From: Leonid Keller [mailto:***@mellanox.com]
Sent: Wednesday, January 18, 2012 12:57 AM
To: Smith, Stan; Uri Habusha; Fab Tillier; Hefty, Sean
Cc: ofw_list; Irena Gannon
Subject: RE: Opensm & WinMad: a race, causing BSOD722
Thank you, Stan.
A quick question after a quick look on the patch:
I understand that with this patch the MAD receiver thread will exit in some time.
The original problem is umad_read()s were repeatedly issued during and after the HCA/port close; infinite for() loop, error handler just continued the loop.
Eventually opensm exit() clobbered the umad_receiver() thread during process tear-down. Your testing exposed a race condition.
The fix allows 0..1 umad_read()'s and then exits the for() loop which then exits the umad_receiver() function which terminates the CL thread.
I do not understand why the crash can't happen during this time.
umad_receiver_stop() is called which clears the umad_receiver() for() loop execution condition.
Possible umad_receiver() outcomes:
umad_receiver () is not in umad_read(), hence the for() loop check will exit.
umad_receiver() is blocked in umad_read() call; when umad_read() returns there will either be a valid MAD or an error (device closed) - either way the for() loop check will exit.
Point is umad_read() will not be called after the HCA/port is closed.
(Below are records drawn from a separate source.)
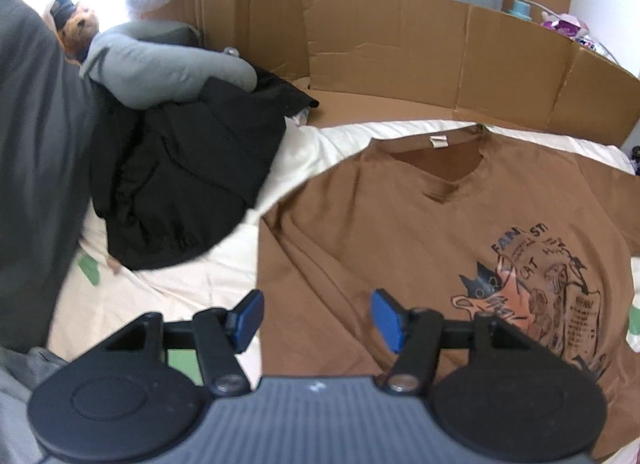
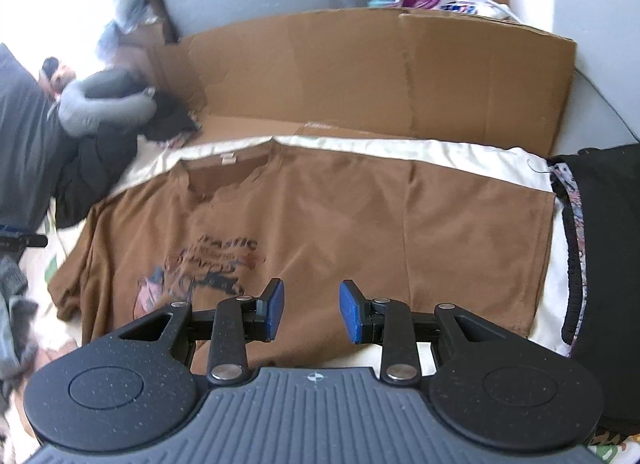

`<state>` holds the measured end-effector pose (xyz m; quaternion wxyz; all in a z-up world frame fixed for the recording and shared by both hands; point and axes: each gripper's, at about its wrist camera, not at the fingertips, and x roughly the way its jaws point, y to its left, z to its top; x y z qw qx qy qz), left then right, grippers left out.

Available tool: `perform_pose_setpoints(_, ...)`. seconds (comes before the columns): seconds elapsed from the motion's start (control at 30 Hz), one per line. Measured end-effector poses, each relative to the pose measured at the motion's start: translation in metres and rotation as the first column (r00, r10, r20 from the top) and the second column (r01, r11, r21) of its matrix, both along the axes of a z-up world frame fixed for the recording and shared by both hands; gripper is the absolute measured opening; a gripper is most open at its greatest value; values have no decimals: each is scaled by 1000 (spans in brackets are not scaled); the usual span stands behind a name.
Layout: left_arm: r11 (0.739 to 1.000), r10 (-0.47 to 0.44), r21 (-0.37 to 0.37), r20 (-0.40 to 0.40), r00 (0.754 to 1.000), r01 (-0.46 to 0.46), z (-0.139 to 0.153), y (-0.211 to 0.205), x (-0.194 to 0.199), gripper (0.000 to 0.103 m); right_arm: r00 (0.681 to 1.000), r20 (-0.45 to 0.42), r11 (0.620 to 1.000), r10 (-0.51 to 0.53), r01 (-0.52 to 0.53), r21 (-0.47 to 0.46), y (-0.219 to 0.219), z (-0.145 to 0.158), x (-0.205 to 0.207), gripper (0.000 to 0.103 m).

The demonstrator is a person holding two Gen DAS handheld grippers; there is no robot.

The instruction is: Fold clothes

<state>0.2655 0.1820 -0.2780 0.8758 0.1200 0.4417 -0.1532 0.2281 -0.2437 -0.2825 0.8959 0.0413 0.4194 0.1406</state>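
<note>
Here, hovering with jaws parted and empty, left gripper (image 1: pixel 316 318) and right gripper (image 2: pixel 311 310), over a brown T-shirt (image 2: pixel 340 204) lying flat on cream bedding (image 1: pixel 192 276) (soft, light, limp; probably best pinched at hem or sleeve edges).

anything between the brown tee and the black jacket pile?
Only bare cream sheet separates the brown tee from the black jacket; the left wrist view shows it best.
</note>
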Motion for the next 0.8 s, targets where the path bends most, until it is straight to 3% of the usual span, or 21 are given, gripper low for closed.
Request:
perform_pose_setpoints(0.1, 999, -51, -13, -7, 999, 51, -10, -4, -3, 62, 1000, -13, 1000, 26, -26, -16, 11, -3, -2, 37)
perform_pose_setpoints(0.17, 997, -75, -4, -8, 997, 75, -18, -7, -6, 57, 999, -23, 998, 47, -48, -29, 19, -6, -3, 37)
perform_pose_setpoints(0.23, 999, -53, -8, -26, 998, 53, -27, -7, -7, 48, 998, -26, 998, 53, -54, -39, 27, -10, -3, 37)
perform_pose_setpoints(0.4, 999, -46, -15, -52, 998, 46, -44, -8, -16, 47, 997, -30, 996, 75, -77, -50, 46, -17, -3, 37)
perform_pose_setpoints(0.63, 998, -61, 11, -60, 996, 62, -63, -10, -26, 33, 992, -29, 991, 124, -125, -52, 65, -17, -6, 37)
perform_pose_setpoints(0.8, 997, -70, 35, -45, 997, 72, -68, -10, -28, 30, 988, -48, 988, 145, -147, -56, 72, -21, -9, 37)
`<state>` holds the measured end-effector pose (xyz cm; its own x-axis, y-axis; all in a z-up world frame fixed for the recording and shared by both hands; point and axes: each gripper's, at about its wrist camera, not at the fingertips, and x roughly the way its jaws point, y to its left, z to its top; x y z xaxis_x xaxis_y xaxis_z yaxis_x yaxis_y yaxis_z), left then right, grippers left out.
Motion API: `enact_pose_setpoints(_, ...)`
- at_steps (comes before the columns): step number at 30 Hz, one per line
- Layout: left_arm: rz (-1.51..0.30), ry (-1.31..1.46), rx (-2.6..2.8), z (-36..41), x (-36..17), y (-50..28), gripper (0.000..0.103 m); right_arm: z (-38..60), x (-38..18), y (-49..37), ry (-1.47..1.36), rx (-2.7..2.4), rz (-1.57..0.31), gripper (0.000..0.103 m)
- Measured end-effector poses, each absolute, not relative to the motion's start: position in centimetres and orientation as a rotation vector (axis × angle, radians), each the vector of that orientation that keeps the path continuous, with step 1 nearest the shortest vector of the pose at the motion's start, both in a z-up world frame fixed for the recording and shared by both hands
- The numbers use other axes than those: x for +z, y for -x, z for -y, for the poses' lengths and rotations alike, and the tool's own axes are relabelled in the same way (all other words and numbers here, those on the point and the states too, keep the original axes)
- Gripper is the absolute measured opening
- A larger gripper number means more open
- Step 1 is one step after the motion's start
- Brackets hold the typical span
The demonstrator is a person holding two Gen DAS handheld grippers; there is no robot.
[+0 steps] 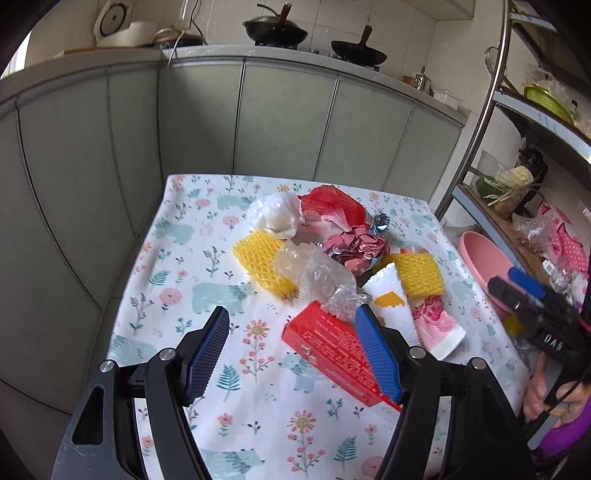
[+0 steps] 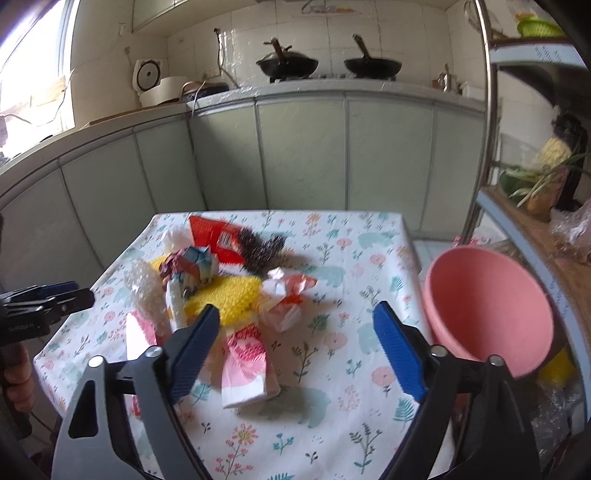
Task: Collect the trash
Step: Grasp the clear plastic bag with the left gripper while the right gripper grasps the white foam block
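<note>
1. Your left gripper (image 1: 295,354) stands wide and empty, tilted down over the flat red cardboard box (image 1: 328,354) at the near edge of the pile.
2. Your right gripper (image 2: 295,354) is also wide, holding nothing, angled down at the pink-and-white paper wrapper (image 2: 247,373).
3. The litter still lies heaped on the floral tablecloth (image 2: 332,424).
4. The round pink plastic basin (image 2: 487,310) beside the table looks empty; collecting seems barely begun.

I count two yellow foam nets (image 1: 263,258) (image 1: 419,274) on my table, one red box (image 1: 325,345), one red bag (image 1: 330,206), two clear plastic wraps (image 1: 314,273) (image 1: 277,216), one crumpled foil ball (image 1: 354,249) and one pink basin (image 2: 487,306). Behind, two woks (image 1: 275,31) (image 1: 358,53).
</note>
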<state>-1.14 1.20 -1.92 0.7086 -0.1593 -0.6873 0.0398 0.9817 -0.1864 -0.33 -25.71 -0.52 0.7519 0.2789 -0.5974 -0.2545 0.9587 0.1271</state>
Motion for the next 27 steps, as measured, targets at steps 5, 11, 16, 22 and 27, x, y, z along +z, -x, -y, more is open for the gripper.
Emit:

cl_thread_destroy() was unable to interrupt the umad_read() call or if it did another umad_read() was issued before the thread terminated.
I'd expect umad_receiver_stop() to wait till umad_receiver_run variable gets a value "OK, I'm done, dude". :)
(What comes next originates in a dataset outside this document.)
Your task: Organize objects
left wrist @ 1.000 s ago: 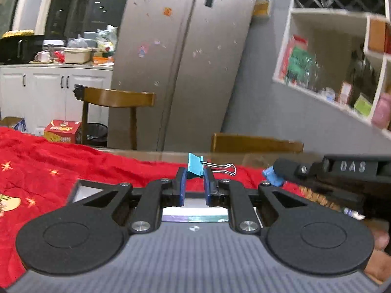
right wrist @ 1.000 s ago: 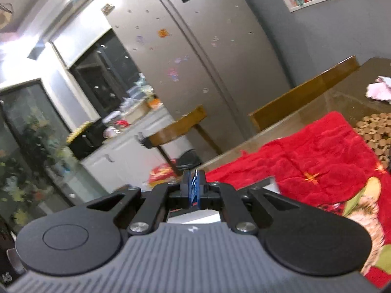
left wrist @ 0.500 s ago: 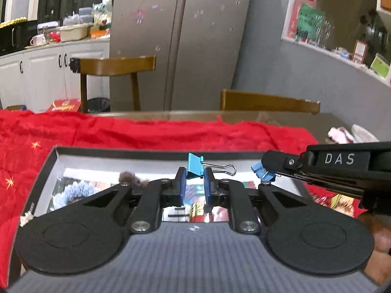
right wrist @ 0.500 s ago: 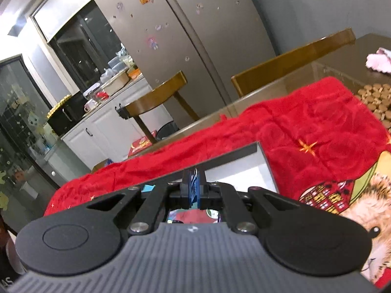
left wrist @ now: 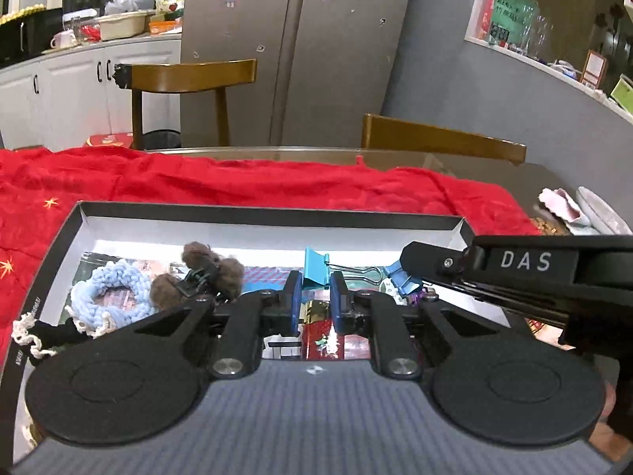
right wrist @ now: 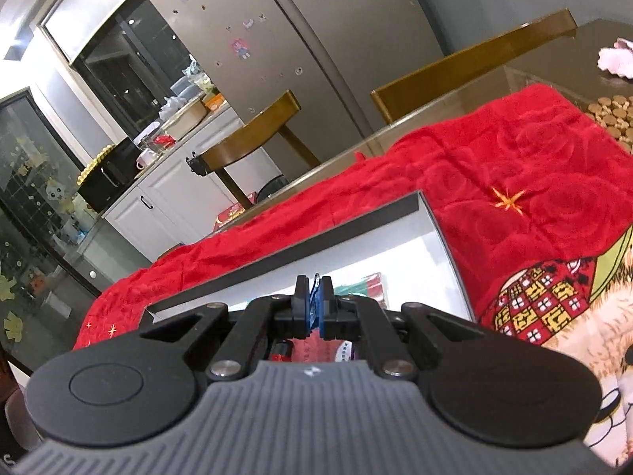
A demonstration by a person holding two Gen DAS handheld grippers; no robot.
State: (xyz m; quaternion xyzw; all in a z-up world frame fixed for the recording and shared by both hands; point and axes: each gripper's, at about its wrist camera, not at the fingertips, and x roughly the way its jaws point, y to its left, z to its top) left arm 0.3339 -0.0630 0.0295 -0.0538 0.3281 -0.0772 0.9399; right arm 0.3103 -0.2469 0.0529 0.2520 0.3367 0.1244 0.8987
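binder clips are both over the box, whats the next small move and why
Probably open the left gripper and let its light blue binder clip drop. The clip is pinched between the jaws and already sits inside the rim of the open box, above the things in it. The right gripper is shut on a darker blue clip beside it and could release after.

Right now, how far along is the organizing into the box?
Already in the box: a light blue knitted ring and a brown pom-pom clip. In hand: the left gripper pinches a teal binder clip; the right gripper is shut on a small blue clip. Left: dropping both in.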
Potential deadlock situation as the caller of umad_receiver_stop() eventually closes the HCA/port. In order for umad_receiver_stop() to receive confirmation that umad_receiver() had stopped without first closing the HCA, one MAD would have to be received in order to exit the umad_receiver() for() loop and notify/release umad_receiver_stop().
I'd vote for keep-it-simple (KIS).
BTW, is this problem only for reading MADs ?
I don't know, yet to be discovered.
Is it possible that one thread is sending a MAD while the main one is closing the port ?
One would think the MAD driver (winmad) would disallow closing while a Transmit is in progress.
Stan.
From: Smith, Stan [mailto:***@intel.com]<mailto:[mailto:***@intel.com]>
Sent: Tuesday, January 17, 2012 10:29 PM
To: Leonid Keller; Uri Habusha; Fab Tillier; Hefty, Sean
Cc: ofw_list; Irena Gannon
Subject: RE: Opensm & WinMad: a race, causing BSOD722
Leo,
Please try the enclosed patch which allows the umad_receiver() thread to exit once umad_receiver_stop() has been called [overall the same effect as cl_thread_destroy()].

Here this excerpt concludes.